- _What is expected_
Quote every line of the material beneath this one.

- _Given data_

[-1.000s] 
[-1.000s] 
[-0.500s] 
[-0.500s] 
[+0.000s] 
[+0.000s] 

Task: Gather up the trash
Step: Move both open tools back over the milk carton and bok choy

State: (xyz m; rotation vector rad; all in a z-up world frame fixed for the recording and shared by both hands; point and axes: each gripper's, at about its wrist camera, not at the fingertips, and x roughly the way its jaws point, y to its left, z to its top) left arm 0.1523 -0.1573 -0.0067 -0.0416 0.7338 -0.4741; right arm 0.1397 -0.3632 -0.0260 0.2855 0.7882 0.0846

- _Exercise output_
[-1.000s] 
[-1.000s] 
[-0.500s] 
[-0.500s] 
[+0.000s] 
[+0.000s] 

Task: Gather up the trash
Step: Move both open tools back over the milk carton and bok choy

State: (xyz m; rotation vector rad; all in a z-up world frame fixed for the recording and shared by both hands; point and axes: each gripper's, at about its wrist camera, not at the fingertips, and x roughly the way its jaws point, y to its left, z to its top) left arm 0.1523 -0.1573 -0.0067 -0.0416 0.7338 -0.4741; right arm 0.1397 -0.3632 -0.0260 0.2855 0.7882 0.0846

This answer requires no further additions.